What is expected –
Every line with "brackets" in it must be copied from the data.

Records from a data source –
+++

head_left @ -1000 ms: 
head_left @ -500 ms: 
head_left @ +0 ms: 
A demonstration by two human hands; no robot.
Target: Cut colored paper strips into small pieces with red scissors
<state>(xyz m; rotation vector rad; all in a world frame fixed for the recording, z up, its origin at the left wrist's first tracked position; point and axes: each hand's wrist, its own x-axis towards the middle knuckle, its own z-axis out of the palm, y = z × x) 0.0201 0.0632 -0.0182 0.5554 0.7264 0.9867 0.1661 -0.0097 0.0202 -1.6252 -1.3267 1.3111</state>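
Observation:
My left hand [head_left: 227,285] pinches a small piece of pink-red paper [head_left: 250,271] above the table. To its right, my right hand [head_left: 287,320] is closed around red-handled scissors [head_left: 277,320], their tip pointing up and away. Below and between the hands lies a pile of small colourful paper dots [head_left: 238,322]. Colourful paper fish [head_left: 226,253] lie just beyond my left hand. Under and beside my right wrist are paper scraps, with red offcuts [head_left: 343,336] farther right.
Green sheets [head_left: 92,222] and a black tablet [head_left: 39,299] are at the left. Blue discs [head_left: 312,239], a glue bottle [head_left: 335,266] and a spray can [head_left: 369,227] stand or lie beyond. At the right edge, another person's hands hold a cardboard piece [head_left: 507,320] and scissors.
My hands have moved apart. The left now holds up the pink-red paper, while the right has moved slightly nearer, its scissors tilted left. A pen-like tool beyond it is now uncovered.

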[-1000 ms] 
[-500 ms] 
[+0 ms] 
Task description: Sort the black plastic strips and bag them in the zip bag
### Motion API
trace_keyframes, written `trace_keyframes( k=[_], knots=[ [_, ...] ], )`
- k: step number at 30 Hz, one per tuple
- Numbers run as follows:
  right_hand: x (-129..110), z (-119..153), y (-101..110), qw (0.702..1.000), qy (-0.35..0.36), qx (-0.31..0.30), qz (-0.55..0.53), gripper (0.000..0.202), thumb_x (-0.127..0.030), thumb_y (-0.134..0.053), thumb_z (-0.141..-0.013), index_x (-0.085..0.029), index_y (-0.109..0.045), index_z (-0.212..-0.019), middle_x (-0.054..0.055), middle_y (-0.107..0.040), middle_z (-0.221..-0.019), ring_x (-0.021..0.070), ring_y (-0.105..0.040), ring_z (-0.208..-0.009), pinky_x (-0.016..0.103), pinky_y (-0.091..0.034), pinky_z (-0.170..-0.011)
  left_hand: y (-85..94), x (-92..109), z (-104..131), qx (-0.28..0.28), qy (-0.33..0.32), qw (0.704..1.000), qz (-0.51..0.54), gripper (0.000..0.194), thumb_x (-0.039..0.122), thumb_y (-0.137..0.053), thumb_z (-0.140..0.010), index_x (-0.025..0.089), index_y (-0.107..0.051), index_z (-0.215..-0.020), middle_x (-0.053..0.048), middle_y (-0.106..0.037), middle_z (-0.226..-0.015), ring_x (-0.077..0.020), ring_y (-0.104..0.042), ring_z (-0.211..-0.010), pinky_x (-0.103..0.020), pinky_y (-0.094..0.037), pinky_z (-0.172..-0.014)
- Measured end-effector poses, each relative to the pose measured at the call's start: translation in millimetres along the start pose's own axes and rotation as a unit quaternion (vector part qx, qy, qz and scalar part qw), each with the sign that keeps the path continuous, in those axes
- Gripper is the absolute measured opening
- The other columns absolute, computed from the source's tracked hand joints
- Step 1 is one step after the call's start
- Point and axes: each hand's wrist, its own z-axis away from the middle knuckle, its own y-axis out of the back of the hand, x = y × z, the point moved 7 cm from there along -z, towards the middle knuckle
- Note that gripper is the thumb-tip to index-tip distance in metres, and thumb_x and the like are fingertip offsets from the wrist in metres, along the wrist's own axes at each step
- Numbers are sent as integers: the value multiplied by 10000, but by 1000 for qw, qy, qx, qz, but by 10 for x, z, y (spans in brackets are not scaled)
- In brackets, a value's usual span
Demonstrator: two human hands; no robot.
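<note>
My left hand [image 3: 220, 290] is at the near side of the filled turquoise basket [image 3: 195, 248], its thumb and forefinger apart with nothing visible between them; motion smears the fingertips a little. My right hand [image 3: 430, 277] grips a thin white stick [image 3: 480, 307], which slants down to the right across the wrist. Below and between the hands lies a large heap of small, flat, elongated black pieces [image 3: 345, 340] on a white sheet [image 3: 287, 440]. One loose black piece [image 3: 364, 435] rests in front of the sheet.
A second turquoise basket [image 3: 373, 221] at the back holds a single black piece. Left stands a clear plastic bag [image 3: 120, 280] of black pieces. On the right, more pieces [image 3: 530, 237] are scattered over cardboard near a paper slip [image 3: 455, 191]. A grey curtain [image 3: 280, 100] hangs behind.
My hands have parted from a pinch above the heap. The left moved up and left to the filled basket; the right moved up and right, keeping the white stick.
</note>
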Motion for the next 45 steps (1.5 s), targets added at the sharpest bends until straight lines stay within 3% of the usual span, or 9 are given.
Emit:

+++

Answer –
- Numbers are sent as integers: the value multiplied by 10000, but by 1000 for qw, qy, qx, qz, but by 10 for x, z, y (spans in brackets are not scaled)
- In brackets, a value's usual span

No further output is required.